▶ _WORK ITEM_
Set down the entries again word for word, without any of the images.

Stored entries
§ §
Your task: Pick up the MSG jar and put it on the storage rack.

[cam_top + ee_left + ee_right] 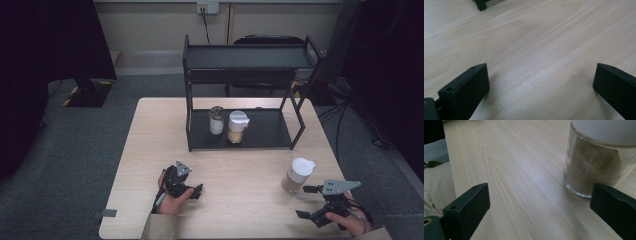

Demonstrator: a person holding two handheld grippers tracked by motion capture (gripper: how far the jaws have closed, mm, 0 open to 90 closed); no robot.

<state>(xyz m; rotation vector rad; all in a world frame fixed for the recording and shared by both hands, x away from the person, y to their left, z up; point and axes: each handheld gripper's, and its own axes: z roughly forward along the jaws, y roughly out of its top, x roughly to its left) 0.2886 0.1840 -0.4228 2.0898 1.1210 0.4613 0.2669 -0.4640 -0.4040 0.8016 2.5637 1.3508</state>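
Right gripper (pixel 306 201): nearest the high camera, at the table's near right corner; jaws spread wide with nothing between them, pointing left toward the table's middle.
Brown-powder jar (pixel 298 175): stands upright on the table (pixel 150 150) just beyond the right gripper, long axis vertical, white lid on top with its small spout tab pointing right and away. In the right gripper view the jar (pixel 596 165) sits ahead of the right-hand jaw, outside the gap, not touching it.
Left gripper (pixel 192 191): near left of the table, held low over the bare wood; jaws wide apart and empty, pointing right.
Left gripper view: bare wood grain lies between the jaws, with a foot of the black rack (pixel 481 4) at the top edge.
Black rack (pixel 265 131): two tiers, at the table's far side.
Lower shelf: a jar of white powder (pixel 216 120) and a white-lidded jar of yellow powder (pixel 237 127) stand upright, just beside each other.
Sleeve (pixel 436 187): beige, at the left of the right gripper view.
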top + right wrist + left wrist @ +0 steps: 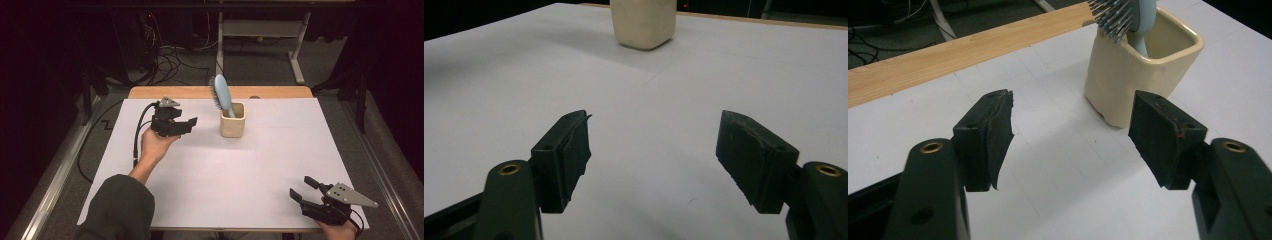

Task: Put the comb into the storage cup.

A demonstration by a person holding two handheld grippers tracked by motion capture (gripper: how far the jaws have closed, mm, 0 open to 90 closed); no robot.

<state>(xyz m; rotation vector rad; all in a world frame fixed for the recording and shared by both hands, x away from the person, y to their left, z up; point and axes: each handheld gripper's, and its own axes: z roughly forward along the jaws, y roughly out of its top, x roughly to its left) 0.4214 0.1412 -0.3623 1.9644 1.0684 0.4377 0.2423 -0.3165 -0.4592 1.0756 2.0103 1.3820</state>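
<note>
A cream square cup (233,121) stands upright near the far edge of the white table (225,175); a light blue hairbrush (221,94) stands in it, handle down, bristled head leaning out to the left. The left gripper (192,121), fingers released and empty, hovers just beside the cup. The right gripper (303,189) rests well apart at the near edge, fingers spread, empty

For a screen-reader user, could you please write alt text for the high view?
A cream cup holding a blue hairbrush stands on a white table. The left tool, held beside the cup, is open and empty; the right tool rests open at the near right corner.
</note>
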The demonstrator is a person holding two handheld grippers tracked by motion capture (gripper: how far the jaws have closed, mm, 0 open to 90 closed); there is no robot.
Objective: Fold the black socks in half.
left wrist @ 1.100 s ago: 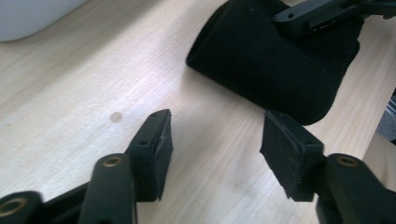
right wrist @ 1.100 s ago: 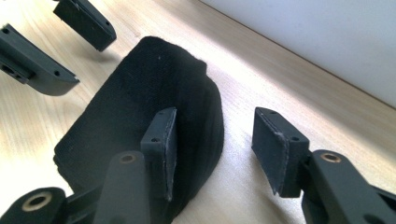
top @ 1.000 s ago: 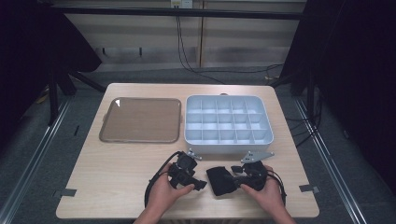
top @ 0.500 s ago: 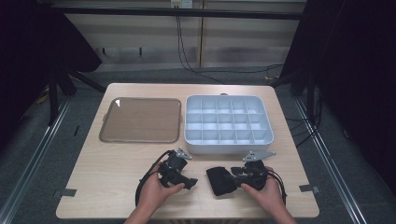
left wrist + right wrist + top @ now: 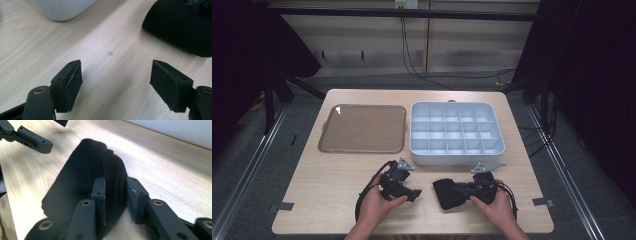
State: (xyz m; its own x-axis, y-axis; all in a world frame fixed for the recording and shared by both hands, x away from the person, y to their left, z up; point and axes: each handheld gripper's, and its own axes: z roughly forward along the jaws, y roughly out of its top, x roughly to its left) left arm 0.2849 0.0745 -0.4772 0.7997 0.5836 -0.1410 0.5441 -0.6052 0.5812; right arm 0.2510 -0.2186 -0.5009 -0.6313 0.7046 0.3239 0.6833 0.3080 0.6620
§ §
▶ _EXERCISE RESPONSE_
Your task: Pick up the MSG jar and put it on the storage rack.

[cam_top + ee_left + ee_right] 

Demonstrator: a person holding two handheld grippers tracked by motion capture (gripper: how far the jaws have closed, mm, 0 open to 90 closed); no robot.

<state>(xyz m; rotation vector rad; all in a world frame fixed for the recording and shared by both hands, x away from the person, y to their left, z up; point and axes: each handheld gripper's, and its own axes: z roughly forward along the jaws, y roughly out of its top, x roughly to its left) 0.2886 0.1840 -0.4228 2.0898 1.1210 0.4613 0.2669 -0.4640 -0.4040 0.8016 2.5637 1.3508</state>
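Right gripper (pixel 306 201): nearest the high camera, at the table's near right corner; jaws spread wide with nothing between them, pointing left toward the table's middle.
Brown-powder jar (pixel 298 175): stands upright on the table (pixel 150 150) just beyond the right gripper, long axis vertical, white lid on top with its small spout tab pointing right and away. In the right gripper view the jar (pixel 596 165) sits ahead of the right-hand jaw, outside the gap, not touching it.
Left gripper (pixel 192 191): near left of the table, held low over the bare wood; jaws wide apart and empty, pointing right.
Left gripper view: bare wood grain lies between the jaws, with a foot of the black rack (pixel 481 4) at the top edge.
Black rack (pixel 265 131): two tiers, at the table's far side.
Lower shelf: a jar of white powder (pixel 216 120) and a white-lidded jar of yellow powder (pixel 237 127) stand upright, just beside each other.
Sleeve (pixel 436 187): beige, at the left of the right gripper view.
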top + right wrist + left wrist @ +0 steps: 

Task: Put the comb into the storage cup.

A demonstration by a person holding two handheld grippers tracked by motion capture (gripper: how far the jaws have closed, mm, 0 open to 90 closed); no robot.

<state>(xyz m; rotation vector rad; all in a world frame fixed for the recording and shared by both hands, x away from the person, y to their left, z up; point and axes: each handheld gripper's, and its own axes: z roughly forward along the jaws, y roughly out of its top, x roughly to its left) 0.4214 0.1412 -0.3623 1.9644 1.0684 0.4377 0.2423 -0.3165 -0.4592 1.0756 2.0103 1.3820</state>
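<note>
A cream square cup (233,121) stands upright near the far edge of the white table (225,175); a light blue hairbrush (221,94) stands in it, handle down, bristled head leaning out to the left. The left gripper (192,121), fingers released and empty, hovers just beside the cup. The right gripper (303,189) rests well apart at the near edge, fingers spread, empty

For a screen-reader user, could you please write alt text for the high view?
A cream cup holding a blue hairbrush stands on a white table. The left tool, held beside the cup, is open and empty; the right tool rests open at the near right corner.
</note>
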The demonstrator is a person holding two handheld grippers tracked by motion capture (gripper: how far the jaws have closed, mm, 0 open to 90 closed); there is no robot.
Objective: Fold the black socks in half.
left wrist @ 1.100 s ago: 
right wrist @ 1.100 s ago: 
top @ 1.000 s ago: 
top @ 0.500 s ago: 
left wrist + right wrist + top @ now: 
State: (xyz m; its own x-axis, y-axis; all in a world frame fixed for the recording and shared by both hands, x away from the person, y to their left, z up; point and axes: each handheld gripper's, and its own axes: z roughly forward along the jaws, y roughly out of its top, x roughly to its left) left arm 0.2849 0.0745 -0.4772 0.7997 0.5836 -0.1410 0.5441 -0.6052 0.5812; right arm 0.2510 -0.2186 -0.5009 -0.6313 0.7046 0.3239 0.6833 0.3080 0.6620

No more work is required for the exercise.